There are many different programs and relief available. It is important to note that the definition of “COVID-19 related” is fairly narrow and may change from program to program. To provide some of these opportunities to their employees, employers will need to amend retirement plans and create additional benefit plans. The rules are complex and agencies are just beginning to create guidance for tax, legal and business professionals.


  1. The Coronavirus Aid, Relief and Economic Security Act (CARES Act) was enacted on March 27, 2010.
  2. This Article generally does not cover certain issues that have been addressed by other attorneys at Jaburg Wilk, which are included on the Jaburg Wilk webpage under “Covid-19 Legal Resources”.

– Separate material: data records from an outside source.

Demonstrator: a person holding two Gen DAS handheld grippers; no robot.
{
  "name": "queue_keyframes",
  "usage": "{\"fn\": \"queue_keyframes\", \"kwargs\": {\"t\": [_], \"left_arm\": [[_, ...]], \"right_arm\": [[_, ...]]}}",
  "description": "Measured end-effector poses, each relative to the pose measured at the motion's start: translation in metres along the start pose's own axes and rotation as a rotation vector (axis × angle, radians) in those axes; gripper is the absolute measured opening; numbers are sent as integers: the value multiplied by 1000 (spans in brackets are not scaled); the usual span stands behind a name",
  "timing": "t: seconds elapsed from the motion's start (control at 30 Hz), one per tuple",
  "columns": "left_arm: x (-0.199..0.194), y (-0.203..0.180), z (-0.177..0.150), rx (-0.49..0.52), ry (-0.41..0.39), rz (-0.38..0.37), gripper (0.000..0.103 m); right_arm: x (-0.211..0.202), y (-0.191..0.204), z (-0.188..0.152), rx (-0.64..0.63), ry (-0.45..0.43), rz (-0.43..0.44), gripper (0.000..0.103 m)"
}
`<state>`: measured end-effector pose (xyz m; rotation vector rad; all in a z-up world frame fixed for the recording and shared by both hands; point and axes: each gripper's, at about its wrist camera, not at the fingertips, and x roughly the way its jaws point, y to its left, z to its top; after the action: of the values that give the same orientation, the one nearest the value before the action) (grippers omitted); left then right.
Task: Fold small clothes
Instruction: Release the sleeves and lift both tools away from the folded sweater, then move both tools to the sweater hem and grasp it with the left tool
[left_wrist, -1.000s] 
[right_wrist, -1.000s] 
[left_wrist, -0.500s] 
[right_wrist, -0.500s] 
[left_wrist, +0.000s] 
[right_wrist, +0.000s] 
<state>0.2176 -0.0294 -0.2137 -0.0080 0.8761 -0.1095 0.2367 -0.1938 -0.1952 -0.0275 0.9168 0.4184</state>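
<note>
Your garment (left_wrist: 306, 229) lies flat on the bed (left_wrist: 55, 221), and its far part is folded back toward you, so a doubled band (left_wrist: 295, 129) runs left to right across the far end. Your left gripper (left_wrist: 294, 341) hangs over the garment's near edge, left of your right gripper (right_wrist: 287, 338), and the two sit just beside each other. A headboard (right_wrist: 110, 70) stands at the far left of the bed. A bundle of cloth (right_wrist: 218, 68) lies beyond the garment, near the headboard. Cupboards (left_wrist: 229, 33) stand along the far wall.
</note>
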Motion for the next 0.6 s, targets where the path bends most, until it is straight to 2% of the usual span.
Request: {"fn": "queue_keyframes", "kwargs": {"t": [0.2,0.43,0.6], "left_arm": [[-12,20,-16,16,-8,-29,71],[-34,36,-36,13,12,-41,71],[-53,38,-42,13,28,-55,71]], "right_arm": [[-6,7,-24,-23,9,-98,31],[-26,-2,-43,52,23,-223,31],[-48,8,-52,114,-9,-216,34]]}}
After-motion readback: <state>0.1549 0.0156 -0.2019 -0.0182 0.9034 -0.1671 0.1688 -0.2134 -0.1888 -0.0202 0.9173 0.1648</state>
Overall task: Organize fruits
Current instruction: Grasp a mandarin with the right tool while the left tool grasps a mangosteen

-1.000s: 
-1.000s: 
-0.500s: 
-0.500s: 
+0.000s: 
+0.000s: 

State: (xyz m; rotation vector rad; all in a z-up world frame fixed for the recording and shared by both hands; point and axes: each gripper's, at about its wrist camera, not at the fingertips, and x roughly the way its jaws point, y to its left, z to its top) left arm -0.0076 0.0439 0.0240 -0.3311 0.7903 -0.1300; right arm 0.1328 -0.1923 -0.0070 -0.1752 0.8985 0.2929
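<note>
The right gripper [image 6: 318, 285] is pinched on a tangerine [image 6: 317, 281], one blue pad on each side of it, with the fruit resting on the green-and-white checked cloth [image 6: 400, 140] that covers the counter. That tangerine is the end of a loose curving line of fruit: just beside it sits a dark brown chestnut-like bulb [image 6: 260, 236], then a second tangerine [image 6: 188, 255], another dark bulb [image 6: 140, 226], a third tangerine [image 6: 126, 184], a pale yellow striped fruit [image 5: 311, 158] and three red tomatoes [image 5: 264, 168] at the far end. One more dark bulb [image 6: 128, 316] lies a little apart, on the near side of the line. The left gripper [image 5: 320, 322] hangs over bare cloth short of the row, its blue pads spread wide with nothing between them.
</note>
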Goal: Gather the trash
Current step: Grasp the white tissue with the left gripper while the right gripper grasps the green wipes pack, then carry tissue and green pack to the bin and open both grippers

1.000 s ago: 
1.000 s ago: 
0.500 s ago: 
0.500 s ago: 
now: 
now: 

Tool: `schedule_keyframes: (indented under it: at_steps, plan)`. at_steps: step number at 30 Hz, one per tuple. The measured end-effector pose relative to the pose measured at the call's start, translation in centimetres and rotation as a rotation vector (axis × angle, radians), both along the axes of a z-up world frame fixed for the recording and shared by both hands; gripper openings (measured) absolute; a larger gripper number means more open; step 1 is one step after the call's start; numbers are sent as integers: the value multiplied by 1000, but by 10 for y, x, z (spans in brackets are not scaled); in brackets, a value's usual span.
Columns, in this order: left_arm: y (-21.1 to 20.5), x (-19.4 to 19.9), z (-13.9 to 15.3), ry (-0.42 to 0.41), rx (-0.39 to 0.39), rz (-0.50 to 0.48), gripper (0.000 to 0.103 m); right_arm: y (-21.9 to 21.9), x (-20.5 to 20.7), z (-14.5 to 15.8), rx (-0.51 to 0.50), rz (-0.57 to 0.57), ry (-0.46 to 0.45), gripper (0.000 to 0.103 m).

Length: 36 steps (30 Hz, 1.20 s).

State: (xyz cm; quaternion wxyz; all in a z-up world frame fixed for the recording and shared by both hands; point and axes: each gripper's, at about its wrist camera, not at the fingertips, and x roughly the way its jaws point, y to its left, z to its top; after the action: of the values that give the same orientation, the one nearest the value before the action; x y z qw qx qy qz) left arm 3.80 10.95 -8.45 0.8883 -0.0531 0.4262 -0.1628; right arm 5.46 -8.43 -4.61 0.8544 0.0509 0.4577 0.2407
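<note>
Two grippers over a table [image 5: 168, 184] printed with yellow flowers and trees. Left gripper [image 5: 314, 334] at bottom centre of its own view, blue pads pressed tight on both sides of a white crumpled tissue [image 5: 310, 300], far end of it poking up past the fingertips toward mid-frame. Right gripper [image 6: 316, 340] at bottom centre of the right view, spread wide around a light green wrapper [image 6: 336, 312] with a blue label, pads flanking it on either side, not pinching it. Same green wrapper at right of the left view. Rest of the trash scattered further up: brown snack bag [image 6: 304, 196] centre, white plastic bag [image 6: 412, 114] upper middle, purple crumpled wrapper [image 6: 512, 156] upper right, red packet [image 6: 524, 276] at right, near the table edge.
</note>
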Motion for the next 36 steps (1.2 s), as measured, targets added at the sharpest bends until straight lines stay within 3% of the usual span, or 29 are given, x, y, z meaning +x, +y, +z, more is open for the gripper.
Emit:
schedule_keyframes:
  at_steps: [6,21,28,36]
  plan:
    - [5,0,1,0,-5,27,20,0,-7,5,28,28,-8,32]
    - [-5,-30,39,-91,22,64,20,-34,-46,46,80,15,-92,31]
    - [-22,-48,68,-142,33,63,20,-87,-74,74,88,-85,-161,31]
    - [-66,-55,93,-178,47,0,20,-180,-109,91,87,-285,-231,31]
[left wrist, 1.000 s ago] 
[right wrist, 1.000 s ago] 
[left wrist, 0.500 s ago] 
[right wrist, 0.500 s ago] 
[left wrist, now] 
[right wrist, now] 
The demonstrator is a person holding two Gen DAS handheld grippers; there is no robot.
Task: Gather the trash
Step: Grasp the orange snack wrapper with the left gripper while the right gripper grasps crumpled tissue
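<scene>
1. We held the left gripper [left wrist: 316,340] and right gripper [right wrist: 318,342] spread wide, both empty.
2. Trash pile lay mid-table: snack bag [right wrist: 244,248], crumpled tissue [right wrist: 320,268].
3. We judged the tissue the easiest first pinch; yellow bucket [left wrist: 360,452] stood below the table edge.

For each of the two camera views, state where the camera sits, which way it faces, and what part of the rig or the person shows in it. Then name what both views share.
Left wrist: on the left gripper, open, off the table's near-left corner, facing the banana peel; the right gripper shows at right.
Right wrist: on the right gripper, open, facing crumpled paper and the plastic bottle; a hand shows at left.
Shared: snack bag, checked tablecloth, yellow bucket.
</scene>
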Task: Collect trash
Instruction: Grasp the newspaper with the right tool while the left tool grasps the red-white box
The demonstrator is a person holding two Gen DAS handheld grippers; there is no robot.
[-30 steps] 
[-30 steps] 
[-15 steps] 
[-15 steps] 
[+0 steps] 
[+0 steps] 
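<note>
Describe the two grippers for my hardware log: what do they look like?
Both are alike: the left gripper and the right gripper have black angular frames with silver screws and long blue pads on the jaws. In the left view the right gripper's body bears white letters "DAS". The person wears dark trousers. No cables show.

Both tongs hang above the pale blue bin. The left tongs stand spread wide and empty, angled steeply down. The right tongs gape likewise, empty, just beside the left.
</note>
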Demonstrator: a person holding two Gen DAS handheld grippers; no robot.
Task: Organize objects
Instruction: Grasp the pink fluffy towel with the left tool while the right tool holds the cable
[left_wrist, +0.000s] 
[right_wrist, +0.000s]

  3. Taxpayers who have eligible dependents are entitled to an additional $500 per dependent child, generally up to age 17. The amount of the rebates is subject to phase out of $5 for each $100 a taxpayer’s income exceeds the applicable AGI amount. Special rules apply for seniors with income only from Social Security and veterans with income only from a veteran’s disability payment, as long as they are not the dependent of another person. Special rules also apply to a full time college students under age 24, depending on whether or not they are a dependent of their parents.
  4. The age for taking RMD was increased to age 72, if you reach age 70 ½ in 2020 or later under the Secure Act.
  5. This benefit also applies to the payment of educational assistance, such as tuition, fees and books
  6. This rule also applies to certain fiscal year corporations.
  7. This Article does not address the relief given for the business interest expense limitation, since the threshold for the application of these rules does not apply to many small businesses.
  8. A detailed discussion of Paycheck Protection Program (PPP) loans and Economic Injury Disaster (EID) Loans and the qualification requirements is beyond the scope of this Article. Although the first round of government funding of the PPP loans has been completed, if additional funding is approved, there may be more funds available for additional loans. For more information go to www.sba.gov/page/coronavirus-covid-19-small-business-guidance-loan -resources.
  9. The Robert T. Stafford Disaster Relief and Emergency Assistance Act (Stafford Act) was enacted in response to the September 11th attacks to provide a mechanism for employers to provide disaster relief to employees.

DISCLAIMER: Because of the generality of this update, the information provided herein may not be applicable in all situations and should not be acted upon without specific legal advice based on particular situations.